The all-seeing eye is looking further down the road

Our financial well-being will depend on how we respond to the inevitable. The 90% of the population who don’t plan will lose. The 10% who are positioned correctly will benefit.

What was once novel will become more accepted. When confronted with the next prolonged economic crisis the US Fed will likely embark upon expanded quantitative easing programs. Its purchases could include businesses, land, corporate and municipal debt, residential and commercial real estate, and infrastructure. It will also institute a program of negative Fed funds rates for the first time. Moreover, as any economic downturn deepens I can see a scenario where a regime of negative intermediate interest rates becomes more likely.

Denmark: The land of negative rates. Household net worth is at all-time highs, but disparities widen.

In order to achieve these ends the monetary authorities will continue to conjure up new and novel programs to help manage sovereign yields and handle debt levels. The calls of economic calamity only help to accelerate this agenda.

The winners: Those with cash and underlevered assets when the downturn occursReal estate holders, owners of assets in which the prices are based on discounted cash flows (e.g. stocks, private businesses, rental properties, higher-yielding investment-grade bonds), and governments all win. Borrowers benefit the most from low to negative interest rates. Governments can crowd out many sectors of the economy by accessing cheap credit. As debt levels mount and social spending ostensibly becomes more painless, asset prices will continue to climb. The economic demographic disparities will continue to widen. Recall that sovereign debt securities can be considered leverageable instruments that can be used as collateral.

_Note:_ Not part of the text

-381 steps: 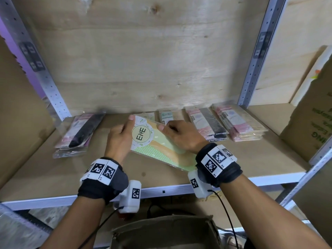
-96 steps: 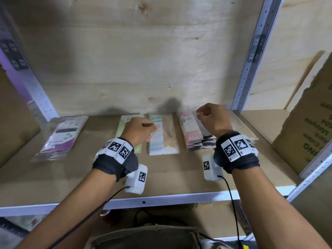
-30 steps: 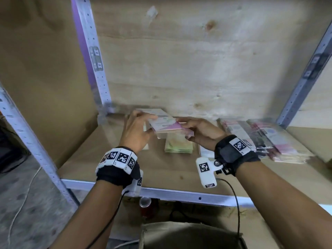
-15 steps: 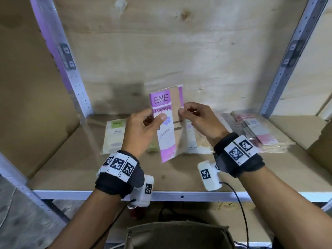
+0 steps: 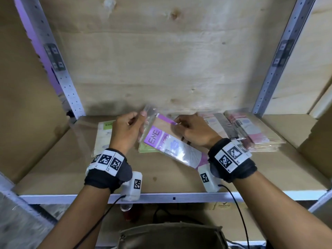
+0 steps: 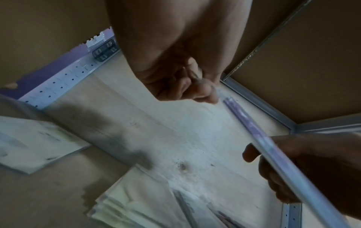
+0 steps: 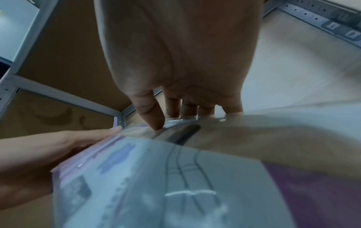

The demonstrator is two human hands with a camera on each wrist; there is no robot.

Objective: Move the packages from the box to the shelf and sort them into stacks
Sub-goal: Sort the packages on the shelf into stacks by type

The losers: We all lose if the governments can continue to borrow without restraint, but some lose more than others. All wage earners, savers, overlevered investors as we enter the downturn, consumers who cannot access the credit markets, and conservative investors will lose out. Negative interest rates are toxic to these people. Though some banks may not actually debit a monthly amount based on a negative rate, they have circumvented that actual deduction by increasing fees on deposit accounts. Fees basically amount to a negative interest rate. If you pay a $60 annual fee (or $5 monthly maintenance fee) on your deposit account, and you hold an average of $2,000 in that account, it’s the equivalent of paying a negative 3% interest rate.

Conclusion

Those with the assets will continue to benefit at the expense of the wage earner. If inflation ebbs and we enter a period of deflation, asset prices could continue to escalate while wages fade. The social and income divides will widen. Asset owners will probably view a land of negative nominal interest rates as a good thing, while the wage earner will view a prolonged period of negative rates as the black horse of Revelation.

The economy may roll over, but the asset markets may continue to climb.